The planning application by Bronglais Hospital for a five-storey extension is on hold because the Trunk Road Agency is unhappy with plans for a major new entrance on Penglais Hill. The application was discussed in this week’s meeting of the County Council’s Development Control Committee during which the Committee heard a letter from the Trunk Road Agency explaining their views.
The Agency say,
"On the basis of the submitted plans to date and in the interests of highway safety, I would advise your authority to refuse the proposed development for the following reasons....”. It then goes on to explain how the sub-standard access, the speed of traffic and the slowing and turning of this traffic would, “...lead to conditions prejudicial to public safety and the free-flow of traffic on the trunk road”.

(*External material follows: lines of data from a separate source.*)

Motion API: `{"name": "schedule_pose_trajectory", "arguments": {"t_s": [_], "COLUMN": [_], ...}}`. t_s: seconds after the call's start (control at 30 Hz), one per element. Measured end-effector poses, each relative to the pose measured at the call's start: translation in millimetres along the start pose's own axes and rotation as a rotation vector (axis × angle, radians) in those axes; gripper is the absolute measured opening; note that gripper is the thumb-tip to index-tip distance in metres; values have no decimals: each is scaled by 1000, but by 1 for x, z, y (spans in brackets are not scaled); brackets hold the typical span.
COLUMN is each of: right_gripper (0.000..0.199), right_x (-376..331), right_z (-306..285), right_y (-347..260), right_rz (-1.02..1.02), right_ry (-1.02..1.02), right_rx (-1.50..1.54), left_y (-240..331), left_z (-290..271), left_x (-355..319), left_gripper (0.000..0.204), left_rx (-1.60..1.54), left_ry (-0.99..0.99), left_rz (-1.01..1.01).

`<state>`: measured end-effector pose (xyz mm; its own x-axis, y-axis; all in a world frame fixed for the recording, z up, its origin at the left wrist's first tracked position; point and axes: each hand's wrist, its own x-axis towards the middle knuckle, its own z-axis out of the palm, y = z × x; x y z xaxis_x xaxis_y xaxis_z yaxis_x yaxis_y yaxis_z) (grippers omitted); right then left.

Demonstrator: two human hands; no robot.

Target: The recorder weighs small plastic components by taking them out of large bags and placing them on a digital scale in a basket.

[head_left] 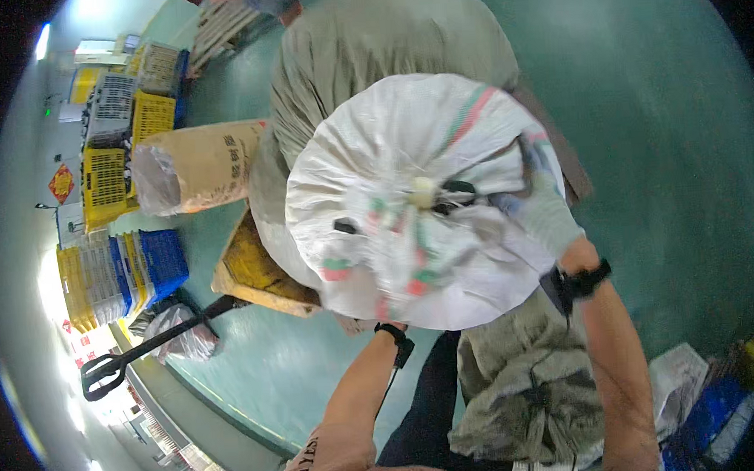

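Note:
A full white woven sack (pixel 347 143) with red and green stripes fills the middle, its gathered mouth facing up. My right hand (pixel 546 214), in a pale glove, grips the sack's right side; motion smears its fingers. My left hand is hidden under the sack's near edge, and only the left wrist with its black band (pixel 392 330) shows. Behind and beneath the white sack bulges a large grey-green sack (pixel 392 30). Close by my legs on the right rests another grey-green sack (pixel 530 389), tied at the top.
A brown paper sack (pixel 203 166) stands at the left. Below it are a worn yellow pallet-truck body (pixel 264 271) and its black handle (pixel 157 342). Crates (pixel 161 264) are stacked along the left wall. Another person's arm (pixel 291 12) shows at the top beside a pallet (pixel 221 30).

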<state>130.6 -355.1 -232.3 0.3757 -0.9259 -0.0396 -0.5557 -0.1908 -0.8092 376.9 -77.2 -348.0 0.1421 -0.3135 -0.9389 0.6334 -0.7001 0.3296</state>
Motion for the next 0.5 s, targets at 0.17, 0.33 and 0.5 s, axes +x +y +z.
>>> {"name": "schedule_pose_trajectory", "arguments": {"t_s": [0.17,0.33,0.5], "right_gripper": [89,86,61], "right_x": [-9,-11,-26], "right_z": [-8,-20,-41], "right_y": [41,38,39], "right_rz": [241,117,361], "right_ry": [51,88,76], "right_rx": [-61,-77,247], "left_y": [-23,19,66], "left_z": [-22,-42,-17], "left_x": [-17,-85,-130], "left_gripper": [47,38,43], "left_rx": [14,165,231], "left_ry": [42,331,324], "left_rz": [-73,356,952]}}
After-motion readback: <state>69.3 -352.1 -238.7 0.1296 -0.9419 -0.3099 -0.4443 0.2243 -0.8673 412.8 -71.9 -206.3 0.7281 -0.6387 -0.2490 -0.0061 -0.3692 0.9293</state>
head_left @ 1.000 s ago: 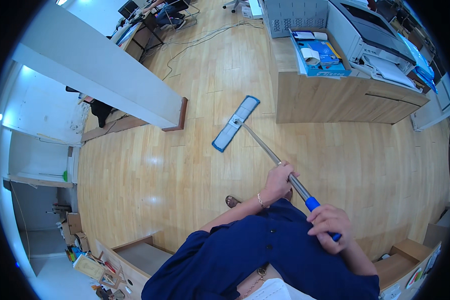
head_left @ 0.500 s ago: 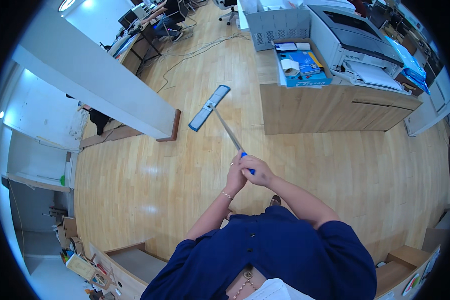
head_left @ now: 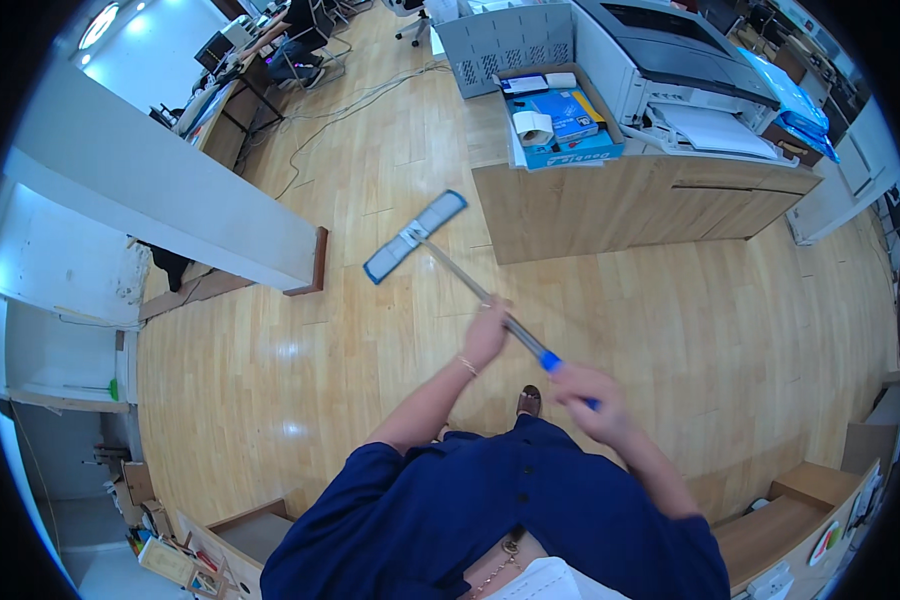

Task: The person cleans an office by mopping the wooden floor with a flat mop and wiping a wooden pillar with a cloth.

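A flat mop (head_left: 416, 237) with a grey, blue-edged rectangular head rests on the wood floor ahead of me. Its metal pole slants back toward my right side and ends in a blue grip. My left hand (head_left: 485, 335) is wrapped round the pole partway along. Closed on the blue handle end is my right hand (head_left: 592, 402), a little blurred, lower and to the right. The two hands are apart, with bare pole and a blue collar (head_left: 549, 362) between them.
A white pillar (head_left: 220, 220) with a brown base stands left of the mop head. To the right is a wooden cabinet (head_left: 610, 215) carrying a printer (head_left: 670, 70) and a blue box (head_left: 570, 125). Cables (head_left: 355, 105) trail over the far floor. A person (head_left: 295, 40) sits at a desk far left.
My right hand has moved right and nearer with the handle end, away from my left hand, which now holds the pole's middle. The mop head has shifted slightly nearer and turned.
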Tool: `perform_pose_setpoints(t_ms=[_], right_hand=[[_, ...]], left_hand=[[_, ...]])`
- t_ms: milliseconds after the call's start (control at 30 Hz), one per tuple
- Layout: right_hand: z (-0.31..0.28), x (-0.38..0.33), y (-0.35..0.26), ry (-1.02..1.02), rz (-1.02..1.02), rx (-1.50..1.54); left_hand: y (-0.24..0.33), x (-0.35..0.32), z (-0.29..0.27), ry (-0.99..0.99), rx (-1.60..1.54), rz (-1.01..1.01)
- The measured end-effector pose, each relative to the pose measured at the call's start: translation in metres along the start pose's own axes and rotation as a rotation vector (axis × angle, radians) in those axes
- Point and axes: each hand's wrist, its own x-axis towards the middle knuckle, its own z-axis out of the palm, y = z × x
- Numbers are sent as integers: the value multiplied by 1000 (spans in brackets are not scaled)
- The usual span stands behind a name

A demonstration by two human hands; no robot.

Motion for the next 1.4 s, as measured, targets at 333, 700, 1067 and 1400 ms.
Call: perform_pose_setpoints(t_ms=[333,700,1067,1400], right_hand=[[-65,-77,-67,290,186,115],[28,9,6,135,70,51],[-54,-40,-76,73,15,-7],[-88,-69,-91,74,2,175]], left_hand=[[126,-16,37,-257,35,126],[-14,30,7,30,183,-125],[78,-16,19,74,38,179],[115,-82,19,46,39,125]])
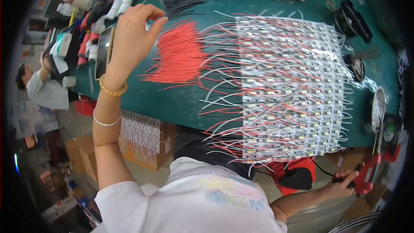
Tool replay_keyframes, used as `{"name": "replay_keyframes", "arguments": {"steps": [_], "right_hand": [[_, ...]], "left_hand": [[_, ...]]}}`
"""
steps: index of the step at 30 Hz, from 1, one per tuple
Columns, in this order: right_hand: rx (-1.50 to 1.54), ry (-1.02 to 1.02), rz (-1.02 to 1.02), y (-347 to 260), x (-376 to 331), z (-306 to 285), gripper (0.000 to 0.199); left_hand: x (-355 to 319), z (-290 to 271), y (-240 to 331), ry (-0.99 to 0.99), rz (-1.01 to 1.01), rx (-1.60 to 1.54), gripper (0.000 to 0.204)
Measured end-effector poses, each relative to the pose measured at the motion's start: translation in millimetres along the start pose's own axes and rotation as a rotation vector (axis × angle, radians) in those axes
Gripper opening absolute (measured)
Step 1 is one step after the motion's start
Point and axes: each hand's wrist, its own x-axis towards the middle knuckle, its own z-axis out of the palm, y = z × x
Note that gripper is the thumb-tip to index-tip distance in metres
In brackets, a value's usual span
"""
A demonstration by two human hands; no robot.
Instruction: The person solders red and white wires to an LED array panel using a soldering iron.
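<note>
The right hand (pixel 340 186) wraps around a red tool (pixel 368 174) off the desk (pixel 172 105). On the desk, the white panel (pixel 289 90) already bears many wires, while 2 loose piles, red wires (pixel 181 54) and farther black wires (pixel 179 2), seemingly remain unattached. Beside them, the left hand (pixel 137 28) hangs curled; whether it pinches anything is unclear.

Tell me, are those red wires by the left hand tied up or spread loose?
Spread loose: the red wires lie in a flattish pile on the green table, ends straggling out on both sides; no tie shows.
</note>
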Motion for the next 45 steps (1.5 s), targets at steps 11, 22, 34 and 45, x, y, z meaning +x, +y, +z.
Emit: {"name": "replay_keyframes", "arguments": {"steps": [11,22,34,45], "right_hand": [[0.133,-0.098,-0.068,-13,-11,6,0.023],[0.27,-0.133,-0.049,-10,-17,19,0.039],[0.335,-0.094,0.007,15,7,10,0.037],[0.505,-0.279,0.012,2,-23,-27,0.065]], "left_hand": [[-4,37,-10,-0.104,0.2,0.029,0.011],[-9,32,-19,-0.123,0.039,0.0,0.009],[14,36,5,-0.179,-0.038,0.016,0.011],[-4,35,127,-0.287,0.097,-0.625,0.005]]}}
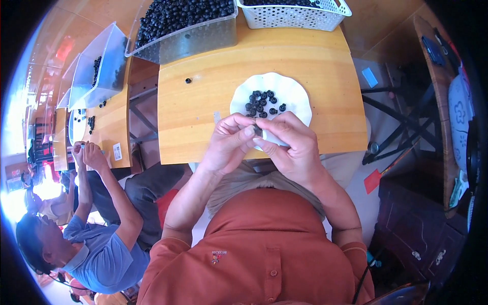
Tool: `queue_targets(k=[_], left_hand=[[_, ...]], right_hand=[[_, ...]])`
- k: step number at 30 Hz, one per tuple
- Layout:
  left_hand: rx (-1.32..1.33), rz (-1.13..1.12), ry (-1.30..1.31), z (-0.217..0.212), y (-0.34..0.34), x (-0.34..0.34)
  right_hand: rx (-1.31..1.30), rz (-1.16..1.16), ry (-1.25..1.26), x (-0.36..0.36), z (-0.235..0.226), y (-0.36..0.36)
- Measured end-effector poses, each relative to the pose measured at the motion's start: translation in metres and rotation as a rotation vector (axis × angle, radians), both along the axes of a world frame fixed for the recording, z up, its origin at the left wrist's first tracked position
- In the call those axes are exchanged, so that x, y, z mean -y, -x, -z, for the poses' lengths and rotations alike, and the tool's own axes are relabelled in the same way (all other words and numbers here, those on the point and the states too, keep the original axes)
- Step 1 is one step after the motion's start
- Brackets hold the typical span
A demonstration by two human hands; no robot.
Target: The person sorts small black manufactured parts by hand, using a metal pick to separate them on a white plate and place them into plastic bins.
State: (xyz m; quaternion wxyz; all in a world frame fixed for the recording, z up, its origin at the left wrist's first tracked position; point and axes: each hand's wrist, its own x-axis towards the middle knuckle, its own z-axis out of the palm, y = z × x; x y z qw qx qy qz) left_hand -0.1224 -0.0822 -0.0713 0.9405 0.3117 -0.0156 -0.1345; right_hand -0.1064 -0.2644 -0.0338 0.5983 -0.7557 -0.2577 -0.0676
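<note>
My left hand (229, 142) is closed, pinching a small dark piece (257, 131) between thumb and fingertips over the near edge of the plate. The fingers of my right hand (293, 145) are also closed and meet the left fingertips at the same piece. Most of that piece is hidden by the fingers. Just beyond my hands is a white plate (292, 91) with a wavy rim. Several small, round black parts (261, 101) lie on it, some with a ring-like top.
One black part (188, 80) lies alone on the wooden table (193, 117). A clear bin (203, 46) heaped with black parts and a white perforated basket (292, 18) stand at the far edge. At left, a co-worker (101, 249) sits by another table with a clear bin (104, 66).
</note>
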Motion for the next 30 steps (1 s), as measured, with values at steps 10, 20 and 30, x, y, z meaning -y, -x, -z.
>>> queue_targets(k=[10,20,30], left_hand=[[-0.138,-0.073,0.075,-0.006,0.012,0.017],[0.060,-0.459,-0.562,-0.008,-0.021,-0.014],[0.070,-0.630,-1.401,0.023,-0.049,-0.085]], right_hand=[[0.231,0.140,-0.039,-0.011,0.011,0.001],[0.079,0.255,0.092,0.008,0.004,0.002],[-0.005,0.318,0.147,0.037,0.006,0.012]])
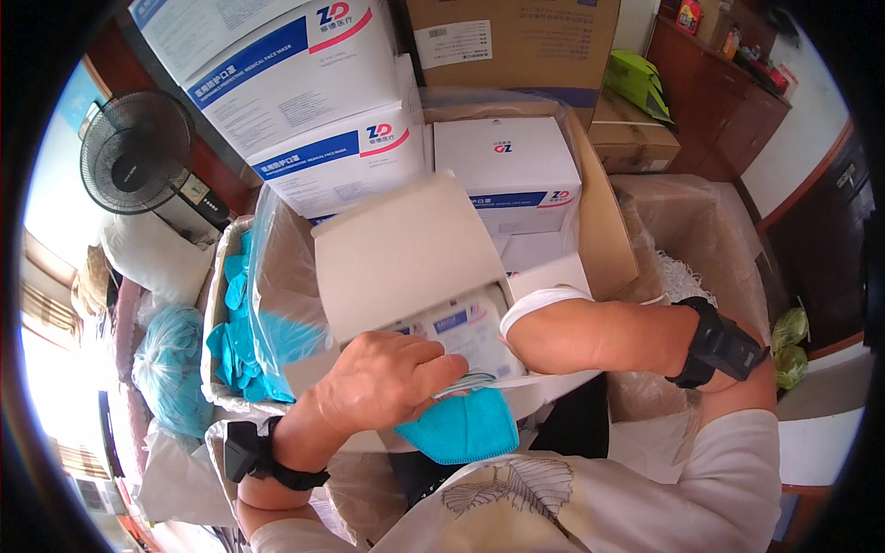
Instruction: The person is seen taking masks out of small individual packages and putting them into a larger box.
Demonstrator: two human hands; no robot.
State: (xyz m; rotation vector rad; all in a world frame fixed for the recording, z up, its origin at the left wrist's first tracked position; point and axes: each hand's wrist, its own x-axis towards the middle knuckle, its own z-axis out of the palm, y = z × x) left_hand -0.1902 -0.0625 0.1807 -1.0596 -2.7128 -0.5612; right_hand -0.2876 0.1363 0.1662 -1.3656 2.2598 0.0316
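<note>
My left hand (pixel 385 380) is closed, fingers curled, on a teal face mask (pixel 466 427) with pale ear loops by the fingertips. The mask hangs below the hand, in front of my body. Just beyond it stands an open white box (pixel 406 244), its lid raised. Inside show packets (pixel 461 323) with white, blue and pink print. My right hand (pixel 544 324) reaches over the box's right side, bent down beside the packets. A white covering shows along its edge, and its fingers are out of sight.
White printed boxes (pixel 313 101) are stacked behind, and a closed white box (pixel 505 161) sits in a large brown carton. On the left, a lined carton holds teal masks (pixel 241 341). White strands (pixel 682 276) lie in a carton at right. A black fan (pixel 138 147) stands far left.
</note>
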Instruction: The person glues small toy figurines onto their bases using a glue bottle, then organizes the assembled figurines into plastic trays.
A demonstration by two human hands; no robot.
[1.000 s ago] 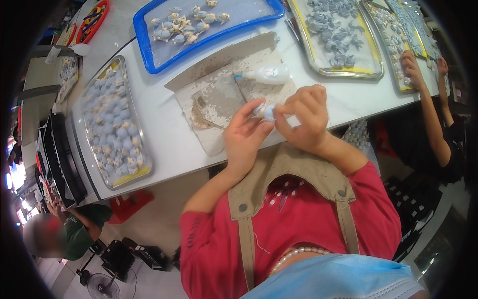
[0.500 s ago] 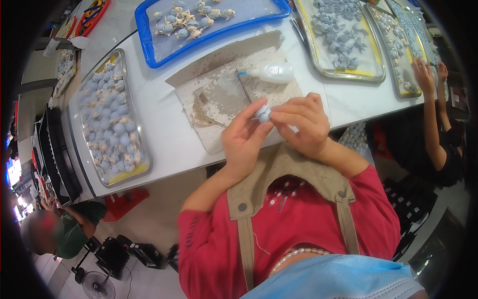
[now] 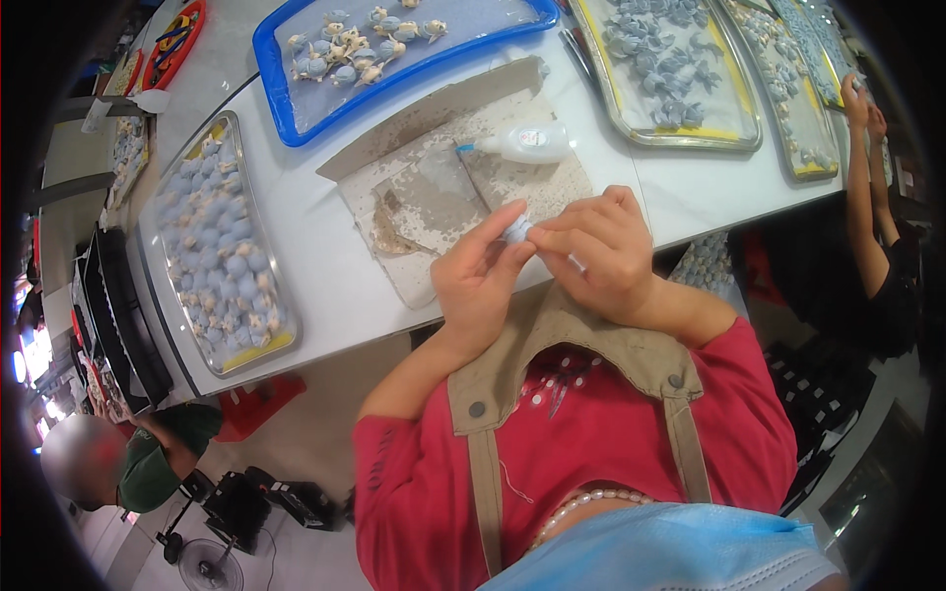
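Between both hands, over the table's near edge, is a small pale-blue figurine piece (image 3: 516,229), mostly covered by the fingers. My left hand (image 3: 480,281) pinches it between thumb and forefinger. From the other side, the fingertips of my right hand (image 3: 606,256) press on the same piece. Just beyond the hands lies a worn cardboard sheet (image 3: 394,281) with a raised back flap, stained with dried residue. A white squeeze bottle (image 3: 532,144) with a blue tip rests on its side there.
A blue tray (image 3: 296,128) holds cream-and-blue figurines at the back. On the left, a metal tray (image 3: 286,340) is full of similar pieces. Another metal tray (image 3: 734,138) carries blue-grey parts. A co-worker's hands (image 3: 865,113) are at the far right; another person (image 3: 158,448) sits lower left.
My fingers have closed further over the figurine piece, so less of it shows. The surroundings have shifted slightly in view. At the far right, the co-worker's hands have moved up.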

The application is unable go ahead without the agreement of the Trunk Road Agency.
The Committee agreed to defer the application pending the resolution of the traffic issues, with power given to the planning officer to approve it, “....subject to the agreement of measures to manage traffic during both the construction and operational period of the development". At the moment this is looking a long way off.
Below is my speech during the debate.
"A couple of years ago several hundred people marched around Aberystwyth against plans to downgrade Bronglais Hospital and in support of it’s retention as a District General Hospital for mid-Wales. Thanks in no small part to the work of Elin Jones as Assembly Member the Hospital has now received over £33 million in order to allow it to retain that status.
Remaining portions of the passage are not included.